Fat Dragon

I was always skeptical when it came to fusion cuisines, especially Chinese fusion. I always found that home-cooking was (at least) 30x better than what you can get at a restaurant. I’ve always been into the authentic and traditional but when a friend told me about Fat Dragon BBQ where they focus on Asian cuisine with a Southern twist, I was intrigued.

Yes, it’s in a “quieter”/interesting neighborhood but don’t let that stop you. Welcomed by a lovely neon sign, the red and yellow dragon is something you can’t miss while driving or walking down Powell street. The decor is modern but the various woods make it feel very inviting and almost nostalgic. I loved the little details like the burned etchings at the bar or the wonderful ceiling piece. Lovely service as well!


Pork Shoulder Bao:

(L) not as spicy, which is good but I wished it were fattier, I love fatty pork so it’s probably just me. It was a on little dry side, which could be aided via more sauce or a fattier piece of meat.

Slow Braised Beef Bao

:(R) Bao is bun in Chinese but in this case it’s more of a hamburger style rather than the large round buns you’d see at New Town Bakery. These types of “Bao”, from my understanding, is more of a Taiwanese snack item. Starting with the bun, it was soft and fresh. Usually they’re on the sweeter side but this one didn’t have that. What if it was a scallion bun with the beed? Yum! The beef had a lovely smoke flavour and wasn’t too fatty. Tender and bold flavour of the beef is complimented by the texture and light sweetness of caramelized peanuts.


Dry tender ribs:

These were PHENOMENAL! I’ve always loved ribs and I am quite picky when it comes to it but these were crispy but perfectly rich and succulent. First, you experience the sweetness that’s given from the brown sugar glaze and followed by the flavour of a mellow salty rub. There’s a slight smoke boldness to it and there is no need for sauce; that is when you know you have an amazing beef rib. They’re topped with shallot chips that adds sweetness and spiciness. Surprisingly, I think there is fish sauce and a little bit of hoisin as well as soy sauce in the glaze?

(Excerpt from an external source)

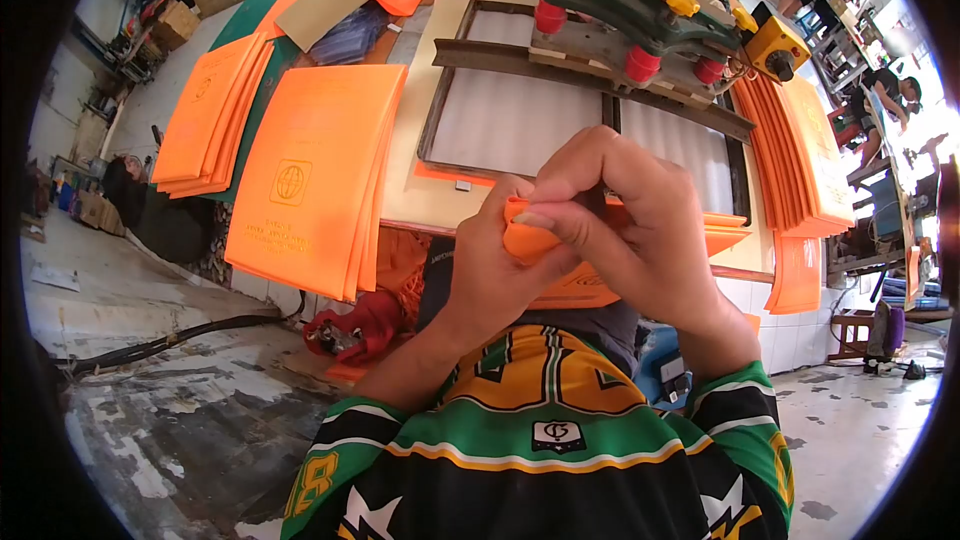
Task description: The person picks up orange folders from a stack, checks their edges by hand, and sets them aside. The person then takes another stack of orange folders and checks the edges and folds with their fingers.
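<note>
Both hands meet in front of my chest on an orange plastic cover (570, 292), whose upper corner is bent or rolled up. My left hand (497, 265) is closed around this folded part. With thumb and fingertips, my right hand (635, 225) pinches the same edge. Below the hands, part of the cover shows over my lap with a faint stamped mark; the rest is hidden by my hands. Just beyond stands a press bed with a metal frame (520, 120) around a pale sheet.
Stamped orange covers lie in a near-left stack (310, 175), a far-left stack (212, 115) and a right stack (800, 150). Overhead is a green press head (640, 15) with red and yellow knobs. A yellow control box (778, 48) hangs at right. Other people work at far right.
</note>
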A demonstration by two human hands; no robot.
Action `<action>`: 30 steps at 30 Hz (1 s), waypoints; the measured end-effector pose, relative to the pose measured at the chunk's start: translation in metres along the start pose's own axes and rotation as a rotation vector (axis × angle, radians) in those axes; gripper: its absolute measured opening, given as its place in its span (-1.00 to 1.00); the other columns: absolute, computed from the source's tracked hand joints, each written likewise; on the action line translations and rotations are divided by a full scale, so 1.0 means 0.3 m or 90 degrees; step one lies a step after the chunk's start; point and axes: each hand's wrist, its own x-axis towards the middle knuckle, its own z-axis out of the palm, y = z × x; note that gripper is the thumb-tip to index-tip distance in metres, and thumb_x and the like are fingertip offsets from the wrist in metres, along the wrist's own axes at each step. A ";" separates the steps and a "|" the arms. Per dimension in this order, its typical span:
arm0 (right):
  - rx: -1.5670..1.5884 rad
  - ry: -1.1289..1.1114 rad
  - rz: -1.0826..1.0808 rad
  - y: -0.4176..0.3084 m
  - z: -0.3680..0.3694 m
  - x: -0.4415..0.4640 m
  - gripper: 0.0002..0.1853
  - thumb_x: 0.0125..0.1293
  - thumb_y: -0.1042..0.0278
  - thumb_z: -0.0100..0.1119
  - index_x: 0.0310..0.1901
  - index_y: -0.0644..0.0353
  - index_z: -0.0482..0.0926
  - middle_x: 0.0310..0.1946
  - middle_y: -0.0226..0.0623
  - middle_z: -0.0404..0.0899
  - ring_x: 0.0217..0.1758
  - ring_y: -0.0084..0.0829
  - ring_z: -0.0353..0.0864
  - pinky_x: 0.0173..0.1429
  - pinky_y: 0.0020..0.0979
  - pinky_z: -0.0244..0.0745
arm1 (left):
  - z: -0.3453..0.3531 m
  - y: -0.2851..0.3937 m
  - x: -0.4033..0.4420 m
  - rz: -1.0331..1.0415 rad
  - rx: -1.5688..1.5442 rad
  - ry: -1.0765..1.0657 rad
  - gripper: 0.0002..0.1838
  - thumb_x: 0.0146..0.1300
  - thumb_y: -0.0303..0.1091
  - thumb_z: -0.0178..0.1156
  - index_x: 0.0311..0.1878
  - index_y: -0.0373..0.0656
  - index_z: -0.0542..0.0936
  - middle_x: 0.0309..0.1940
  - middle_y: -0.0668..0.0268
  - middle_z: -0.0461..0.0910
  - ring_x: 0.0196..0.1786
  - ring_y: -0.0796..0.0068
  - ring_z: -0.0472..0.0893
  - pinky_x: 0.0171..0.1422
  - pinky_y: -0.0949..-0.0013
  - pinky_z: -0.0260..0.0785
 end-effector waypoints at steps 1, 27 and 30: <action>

Stir fried noodles in smokey drippings:

Simple is most often the most delicious. If you don’t prefer oily foods, you might still enjoy this. It’s surprisingly light because of the scallion mix and slightly textured because they used egg noodle which absorbs flavours well. At first it’s salty and is followed by a slight sweetness and then you hit the freshness of the scallion. I would recommend getting it as a side dish rather than the large one but combine the noodles with the ribs…BOOOM! Intense flavour city!


Pigs Head Lettuce Wraps:

HOLY SHIZBAZ! Pardon my language but boy oh boy are you in for a treat! Fatty, rich and with the crispy bits…lemon..fresh kimchi…lettuce wraps don’t get any better! Freshness and kick from the kimchi and scallion mix, clean from the lemon and textured crunch and boldness from the fried skin bit are all individual notes in this dish. Compare this to pulled pork but it’s sexier, older juicier sister. Now I can see the differences in cuts of meat in terms of flavour where one can experience fatty to bold and gamey. This is a really fun dish since you dig into it and tear it apart yourself. A bonus is that you get the keep the bones to make a lovely rich stock! It takes about 40 mins to 1 hr for this to prepare so be aware. Now I can say, “eat the face! It’s delicious!”

$86 in total but worth every penny and you get leftovers that can be good for two other meals!


Leftover BBQ Pork Head Fried Rice:


3 cups of cooked rice
4 eggs
1/2 cup cooked peas
2 sprigs chopped scallions
150g leftover pork (2 handfuls)
3 teaspoon Soy sauce
Pinch of salt


1) cook rice and set aside
2) separate eggs and whisk whites until frothy. Slowly add in yolks.
3) heat up pork in another pot until warm
4) take out the meat and put into frying pan. Add peas and egg into pork oil that was left in other pot
5) add rice into frying pan and stir until well combined.
6) add soy sauce and salt, 1 teaspoon at a time until well incorporated
7) add the eggs and peas and combine.
8) serve with the leftover kimchi, scallion sauce, and fried skin.